William Holland Thomas (February 5, 1805 – May 10, 1893) was Principal Chief of the Eastern Band of Cherokee Indians (the only white man ever to be a chief of the Cherokee〔(【引用サイトリンク】title=Will Thomas )〕) and was elected as North Carolina state senator, serving from 1848-1860. As a youth, he worked at the trading post at Qualla Town, where he learned the Cherokee language and befriended some of the people. He was adopted into the tribe by the chief Yonaguska, learned much of the Cherokee ways, and was named by the chief as his successor.
After becoming an attorney, Thomas represented the tribe in negotiations with the federal government related to Indian Removal, preserving the right for Yonaguska and other Cherokee to stay in North Carolina after the 1830s. With his own and Cherokee funds, he bought land in North Carolina to be used by the Cherokee, much of which is now Qualla Boundary, the territory of the federally recognized Eastern Band of Cherokee. Thomas served as a colonel in the Confederate States Army during the American Civil War, when he led Thomas' Legion of Cherokee Indians and Highlanders
==Adopted by Cherokee==
Thomas was born to Richard Thomas and his wife Temperance (Calvert) Thomas in a log house on Raccoon Creek, two miles (3 km) east of Mount Prospect, later called Waynesville, North Carolina. (He was related to the Calvert family, the founders of the colony of Maryland, through his mother, the grandniece of Lord Baltimore, and to President Zachary Taylor on his father’s side.) Thomas’ father drowned shortly before his son's birth.
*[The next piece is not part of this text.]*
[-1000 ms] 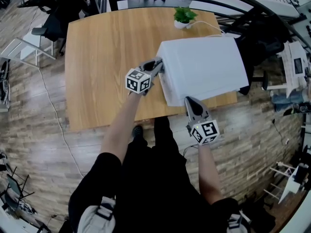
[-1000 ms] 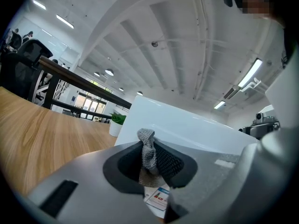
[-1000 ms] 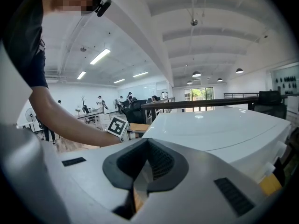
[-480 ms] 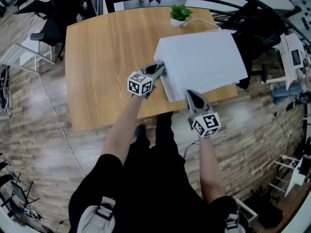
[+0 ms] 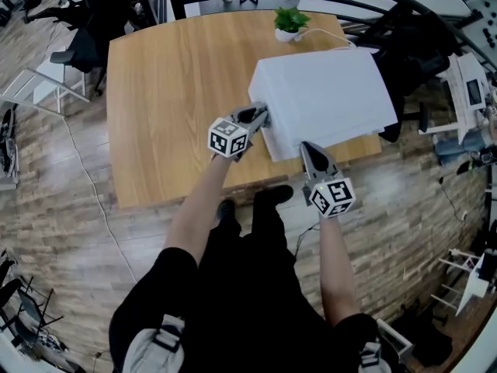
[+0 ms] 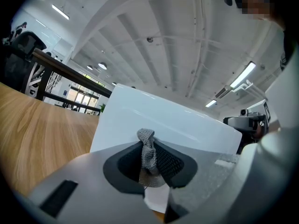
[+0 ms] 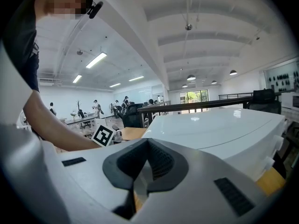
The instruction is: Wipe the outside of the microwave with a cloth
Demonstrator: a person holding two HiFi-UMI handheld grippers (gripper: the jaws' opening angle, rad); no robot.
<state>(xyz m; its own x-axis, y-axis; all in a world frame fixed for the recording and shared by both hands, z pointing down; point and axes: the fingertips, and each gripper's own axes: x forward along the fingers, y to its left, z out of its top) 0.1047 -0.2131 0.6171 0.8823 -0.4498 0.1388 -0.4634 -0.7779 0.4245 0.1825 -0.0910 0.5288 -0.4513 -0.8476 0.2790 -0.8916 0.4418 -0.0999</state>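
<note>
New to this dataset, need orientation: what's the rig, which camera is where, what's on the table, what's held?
No robot: a person holds a two-jaw tool in each hand. The head view looks down from the person's head; each gripper view rides on one tool. On the wooden table stand a white microwave and a small potted plant. The left tool, at the microwave's near left corner, is shut on a grey cloth. The right tool, near its front edge, is shut and empty.
</note>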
As a youth, Thomas worked for the US Congressman Felix Walker as a clerk at a trading post in Qualla Town, a center of the Cherokee. Thomas signed a three-year contract in return for $100, board, and clothing. He quickly became friends with the Cherokee and learned their language. He was adopted into the tribe by Chief Yonaguska, who gave him the Cherokee name ''Will-usdi'' (Little Will).
In about 1820 Felix Walker was forced to close his stores; since he was unable to pay Thomas what he owed him, he gave the youth a set of law books. At the time there were no bar exams, and anyone who read law (generally with an established firm) was allowed to practice. Thomas became well-versed in frontier law. In 1831 Yonaguska asked him to become the Cherokees’ legal representative.

Thomas opened his own trading post for the Qualla Town Cherokee, and later opened several other trading posts in Western North Carolina.